Pizza and beer is the earthquake comfort food of choice here on Planet Portaloo, but our local takeaways fall into two categories – fallen down, or not quite good enough – and it’s easier to just make one from scratch. I am exceptionally impatient so I am not a big fan of yeast based dough as I poke at it and sniff it and get annoyed and cook it too early and then it tastes like concrete. No yeast doughs are better because they take little skill, fuck all ingredients, and very little time.
Thankfully, my time on the hospo front lines taught me a number of helpful things. I cooked at a cafe for a couple of years – it was the best of times (cooking all day, good workmates, excellent coffee, nice place), it was the worst of times (minimum wage, 12 hour shifts, asshole employers, carpal tunnel syndrome) – and pizzas were the best way to keep the cabinets filled over the very busy lunch rush as once you got a production line going they were bloody quick to put together. The first helpful thing was to never stay longer than your shift because of understaffing otherwise you’ll have done 17 hours and your boss will still think you are scum, just scum he can walk all over. The second was that everything belongs on pizzas.
Start with the base – you can season it if you’re feeling inventive. Then, sauce: chutney, tomato paste, hummus, anything gloopy. Then, a small amount of cheese. Then, anything (meat, veggies, leftover roast dinner, seeds, nuts, herbs, spices, pickled things). Then, more cheese. Then, more sauce if you want it, plus cracked pepper. Then, cook. For a dessert pizza use cream cheese mixed with brown sugar and cinnamon as the sauce, topped with sliced bananas and stewed fruits or berries, then sprinkle with nuts and brown sugar and chocolate oh yeah chocolate.
No Yeast Pizza Dough
I am pretty sure I found this recipe online somewhere but I have no idea. Either way, it’s a good recipe and seeing as it’s now in my handwritten cookbook, the rules of the kitchen qualify it as mine.
- 2 ½ cups flour
- 2 ¾ teaspoons of baking powder and a generous pinch of salt OR 1½ teaspoons baking soda
- 1 ½ tablespoons oil
- Up to 1 cup of cold water
- A little extra flour for dusting
- Optional extras: a few pinches of dried herbs like oregano or rosemary, a small handful of grated or dried parmesan cheese
Preheat the oven to 220°C. Combine the dry ingredients (including the optional extras) in a bowl. Make a well in the middle and add the oil and 3/4c of the water. Stir until it forms a ball, adding a little more water if it’s too stiff and adding a little more flour if it’s too sticky. When the dough is nice and soft, sprinkle a clean surface (like a sheet of baking paper or a chopping board) with a little flour and knead the dough for 3 or 4 minutes. Roll the dough out into your pizza shape – if you don’t have a rolling pin then wrap a wine bottle or other sturdy bottle with glad wrap and use that instead, being careful not to press too hard thereby killing your friends with glass shards in their food. Put the rolled out dough on a baking tray that you’ve sprinkled with flour (stops it sticking, see). Add your toppings, then cook for around 20 minutes or until you’re happy with how everything is looking.

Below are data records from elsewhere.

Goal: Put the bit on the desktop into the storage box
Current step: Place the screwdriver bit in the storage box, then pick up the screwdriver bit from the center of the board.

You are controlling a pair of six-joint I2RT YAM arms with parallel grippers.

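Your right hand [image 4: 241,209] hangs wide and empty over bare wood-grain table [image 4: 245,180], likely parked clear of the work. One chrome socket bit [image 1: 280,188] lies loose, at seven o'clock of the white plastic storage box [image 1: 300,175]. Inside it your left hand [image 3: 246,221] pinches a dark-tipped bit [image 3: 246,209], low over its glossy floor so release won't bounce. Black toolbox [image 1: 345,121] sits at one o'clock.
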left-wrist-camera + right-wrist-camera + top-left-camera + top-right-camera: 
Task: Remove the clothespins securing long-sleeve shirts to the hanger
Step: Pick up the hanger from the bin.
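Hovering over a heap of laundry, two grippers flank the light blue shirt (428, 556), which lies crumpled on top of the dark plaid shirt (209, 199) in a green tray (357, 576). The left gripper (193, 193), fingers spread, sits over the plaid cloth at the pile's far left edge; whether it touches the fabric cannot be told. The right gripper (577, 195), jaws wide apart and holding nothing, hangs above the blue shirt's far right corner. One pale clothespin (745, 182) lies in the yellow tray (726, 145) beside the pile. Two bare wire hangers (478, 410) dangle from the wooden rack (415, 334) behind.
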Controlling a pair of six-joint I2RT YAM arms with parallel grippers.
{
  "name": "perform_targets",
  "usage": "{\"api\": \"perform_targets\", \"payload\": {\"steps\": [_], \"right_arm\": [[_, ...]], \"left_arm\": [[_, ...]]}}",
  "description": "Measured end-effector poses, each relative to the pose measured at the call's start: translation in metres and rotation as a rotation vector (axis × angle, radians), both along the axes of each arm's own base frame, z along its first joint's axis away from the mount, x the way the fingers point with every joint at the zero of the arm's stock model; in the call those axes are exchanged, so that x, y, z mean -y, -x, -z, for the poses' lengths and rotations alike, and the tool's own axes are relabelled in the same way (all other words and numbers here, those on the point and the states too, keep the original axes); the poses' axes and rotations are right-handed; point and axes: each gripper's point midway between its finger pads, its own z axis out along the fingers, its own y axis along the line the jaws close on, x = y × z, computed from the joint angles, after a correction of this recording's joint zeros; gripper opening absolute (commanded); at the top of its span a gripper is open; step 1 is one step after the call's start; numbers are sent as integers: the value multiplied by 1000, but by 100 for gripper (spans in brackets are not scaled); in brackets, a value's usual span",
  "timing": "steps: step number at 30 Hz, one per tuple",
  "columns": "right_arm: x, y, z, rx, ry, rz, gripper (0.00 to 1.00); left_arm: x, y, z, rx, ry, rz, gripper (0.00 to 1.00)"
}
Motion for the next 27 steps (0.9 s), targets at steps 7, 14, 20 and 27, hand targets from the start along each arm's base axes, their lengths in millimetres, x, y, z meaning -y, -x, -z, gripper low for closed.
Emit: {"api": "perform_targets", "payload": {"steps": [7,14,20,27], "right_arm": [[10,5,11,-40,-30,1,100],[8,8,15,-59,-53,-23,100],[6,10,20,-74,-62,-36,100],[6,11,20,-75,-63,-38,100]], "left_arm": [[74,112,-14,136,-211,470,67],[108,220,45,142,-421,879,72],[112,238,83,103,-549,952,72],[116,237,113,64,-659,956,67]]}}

Serve with garlic bread, wedges, and beer.
Spicy wedges
Preheat the oven to 220°C. Take three or four large potatoes and slice them into wedges, like you would an orange - 8 wedges per big spud seems to work well. Put a very light coating of oil on a tray or roasting dish (the spray stuff is good). Take the wedges and put them into a clean, intact supermarket shopping bag. In a little bowl, mix up your flavourings – I use a tablespoon of flour and a tablespoon of soft brown sugar to start, then a couple of big pinches of cumin and paprika, a pinch of rosemary, a teaspoon of chicken stock power, a bit of pepper, and (if you’re Mr Longbean) a bucketload of chilli for flavour.
Splash some oil over the wedges in their bag, then add the mixed up flavours, and shake it all about. Arrange the wedges skin side down (if they balance) then cook for 20 minutes – you can use a baking tray, but I scored an enamel roasting dish at Briscoes in one of their ridiculous sales a while back and now I prefer to use that as you can be a bit messier. Shake them around a bit, then cook for as long as it takes for them to look like they are done. (Your mileage may vary.)
A word about ovens: firstly, check that they are empty before you turn them on. This is a burny, smelly lesson you only need to learn once. Or maybe twice. The Very Important Thing to remember is that if your oven is fan forced, you need to drop the cooking temperature by 20 degrees or you’ll end up with something, at best, crispified, or at worst, carcinogenic.